**WHAT YOU HAVE TO DO**
In the records below, please retype word for word every line from the one containing "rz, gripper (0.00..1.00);" through the final one, both included, and nothing else.

**PROVIDED RECORDS**
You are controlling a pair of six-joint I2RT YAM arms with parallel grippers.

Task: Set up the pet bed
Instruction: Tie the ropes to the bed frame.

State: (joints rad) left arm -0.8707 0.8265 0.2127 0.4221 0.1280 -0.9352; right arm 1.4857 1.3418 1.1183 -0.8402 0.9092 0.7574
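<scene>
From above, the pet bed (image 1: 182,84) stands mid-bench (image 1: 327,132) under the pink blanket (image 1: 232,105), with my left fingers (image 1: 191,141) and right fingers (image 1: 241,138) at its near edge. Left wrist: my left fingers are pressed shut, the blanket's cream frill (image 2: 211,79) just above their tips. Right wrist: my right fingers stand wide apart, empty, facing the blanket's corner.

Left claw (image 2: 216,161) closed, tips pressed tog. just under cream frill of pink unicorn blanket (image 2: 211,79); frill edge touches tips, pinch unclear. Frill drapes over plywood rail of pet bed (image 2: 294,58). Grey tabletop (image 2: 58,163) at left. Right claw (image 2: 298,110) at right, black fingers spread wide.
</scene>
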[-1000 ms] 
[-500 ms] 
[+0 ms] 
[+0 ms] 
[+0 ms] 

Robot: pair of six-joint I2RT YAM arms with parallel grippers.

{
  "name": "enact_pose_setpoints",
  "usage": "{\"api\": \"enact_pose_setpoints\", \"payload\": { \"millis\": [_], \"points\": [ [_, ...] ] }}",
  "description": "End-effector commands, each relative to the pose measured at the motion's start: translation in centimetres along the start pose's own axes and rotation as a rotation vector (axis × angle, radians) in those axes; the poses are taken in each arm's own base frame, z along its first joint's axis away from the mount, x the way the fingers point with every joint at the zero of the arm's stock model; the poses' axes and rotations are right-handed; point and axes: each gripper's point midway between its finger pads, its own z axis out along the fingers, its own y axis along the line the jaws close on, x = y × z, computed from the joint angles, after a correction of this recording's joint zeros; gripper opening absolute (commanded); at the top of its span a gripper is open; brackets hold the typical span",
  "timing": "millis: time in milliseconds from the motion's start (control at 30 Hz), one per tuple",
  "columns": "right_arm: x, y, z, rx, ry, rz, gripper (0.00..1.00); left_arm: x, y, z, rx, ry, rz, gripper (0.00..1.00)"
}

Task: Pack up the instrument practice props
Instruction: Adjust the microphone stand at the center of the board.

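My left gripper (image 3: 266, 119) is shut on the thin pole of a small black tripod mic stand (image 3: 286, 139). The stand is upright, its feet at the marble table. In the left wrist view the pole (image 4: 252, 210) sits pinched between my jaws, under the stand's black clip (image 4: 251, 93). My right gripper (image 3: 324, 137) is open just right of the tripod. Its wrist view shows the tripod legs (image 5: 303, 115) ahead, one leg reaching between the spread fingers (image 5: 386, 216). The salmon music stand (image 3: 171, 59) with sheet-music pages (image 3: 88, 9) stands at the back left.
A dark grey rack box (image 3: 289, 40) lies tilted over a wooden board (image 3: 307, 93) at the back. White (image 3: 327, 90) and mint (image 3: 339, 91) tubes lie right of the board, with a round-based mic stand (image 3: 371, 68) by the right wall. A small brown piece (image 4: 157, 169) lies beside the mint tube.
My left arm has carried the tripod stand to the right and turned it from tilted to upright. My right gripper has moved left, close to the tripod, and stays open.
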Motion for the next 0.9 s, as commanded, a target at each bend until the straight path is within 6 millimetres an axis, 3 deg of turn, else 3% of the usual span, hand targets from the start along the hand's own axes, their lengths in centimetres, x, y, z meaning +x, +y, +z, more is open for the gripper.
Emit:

**SOLUTION FOR THIS EXERCISE**
  "columns": "right_arm: x, y, z, rx, ry, rz, gripper (0.00..1.00); left_arm: x, y, z, rx, ry, rz, gripper (0.00..1.00)"
}

Task: Pack up the instrument practice props
Instruction: Adjust the microphone stand at the center of the board.

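My left gripper (image 3: 266, 119) is shut on the thin pole of a small black tripod mic stand (image 3: 286, 139). The stand is upright, its feet at the marble table. In the left wrist view the pole (image 4: 252, 210) sits pinched between my jaws, under the stand's black clip (image 4: 251, 93). My right gripper (image 3: 324, 137) is open just right of the tripod. Its wrist view shows the tripod legs (image 5: 303, 115) ahead, one leg reaching between the spread fingers (image 5: 386, 216). The salmon music stand (image 3: 171, 59) with sheet-music pages (image 3: 88, 9) stands at the back left.
A dark grey rack box (image 3: 289, 40) lies tilted over a wooden board (image 3: 307, 93) at the back. White (image 3: 327, 90) and mint (image 3: 339, 91) tubes lie right of the board, with a round-based mic stand (image 3: 371, 68) by the right wall. A small brown piece (image 4: 157, 169) lies beside the mint tube.
My left arm has carried the tripod stand to the right and turned it from tilted to upright. My right gripper has moved left, close to the tripod, and stays open.
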Motion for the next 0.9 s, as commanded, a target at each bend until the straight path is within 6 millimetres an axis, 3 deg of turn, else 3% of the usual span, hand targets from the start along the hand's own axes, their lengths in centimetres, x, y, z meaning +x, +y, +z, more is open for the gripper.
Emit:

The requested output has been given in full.